[TASK DESCRIPTION] Starting with the line that holds "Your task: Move" and stopping after the line that holds "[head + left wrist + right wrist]", repeat the lines below word for word, without the pictures.

[INFORMATION SHOWN]
-- Opening Marker --

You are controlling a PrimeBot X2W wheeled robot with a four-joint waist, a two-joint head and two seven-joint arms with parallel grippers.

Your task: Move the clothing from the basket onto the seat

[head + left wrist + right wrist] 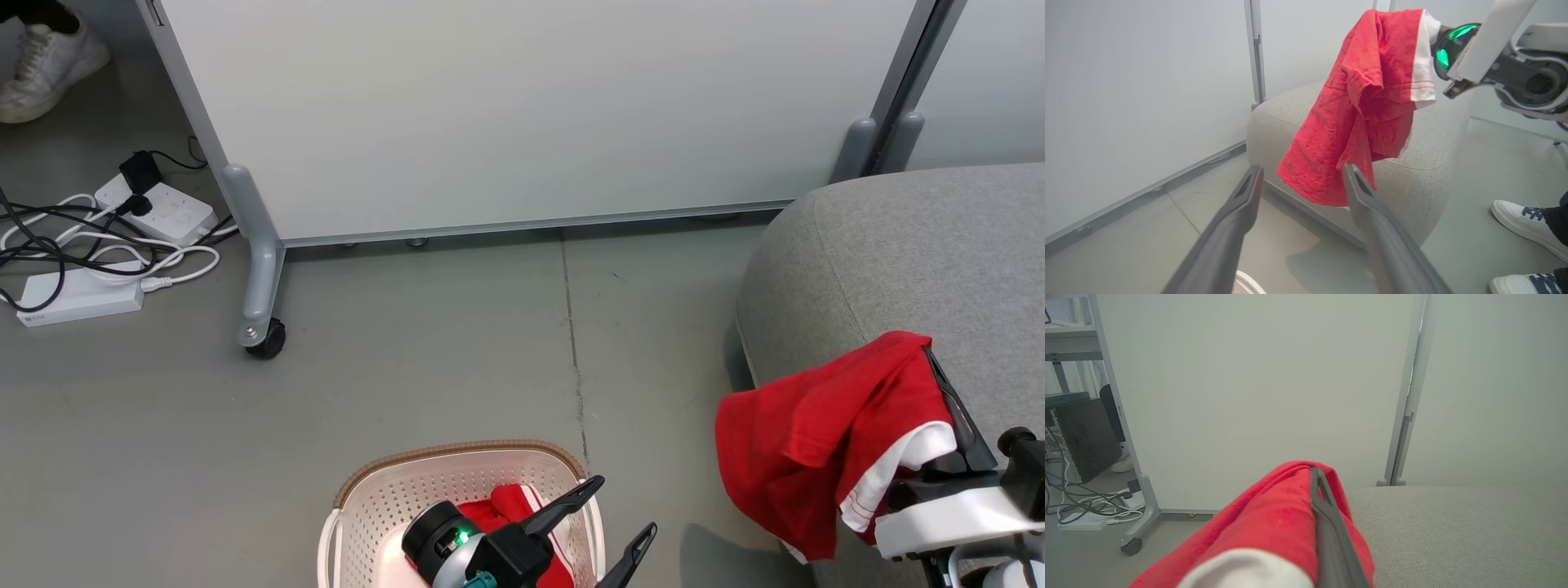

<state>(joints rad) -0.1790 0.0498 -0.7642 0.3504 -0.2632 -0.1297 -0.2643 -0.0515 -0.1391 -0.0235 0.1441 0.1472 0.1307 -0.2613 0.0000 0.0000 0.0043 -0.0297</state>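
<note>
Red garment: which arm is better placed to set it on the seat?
Right. The right tool is shut on the garment, which hangs at the seat edge. The left tool is open over the basket, holding nothing.

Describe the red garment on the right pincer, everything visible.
The garment is soft bright red fabric with a white panel and thin trim stripes. Crumpled and folded, it drapes over the shut right pincer and hangs loose by a corner of the grey seat, off the floor; whether it touches the seat is unclear.
</note>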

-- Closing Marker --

[RESULT FOR THIS TASK]
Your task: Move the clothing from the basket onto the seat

[head + left wrist + right wrist] 

There is no more output to give.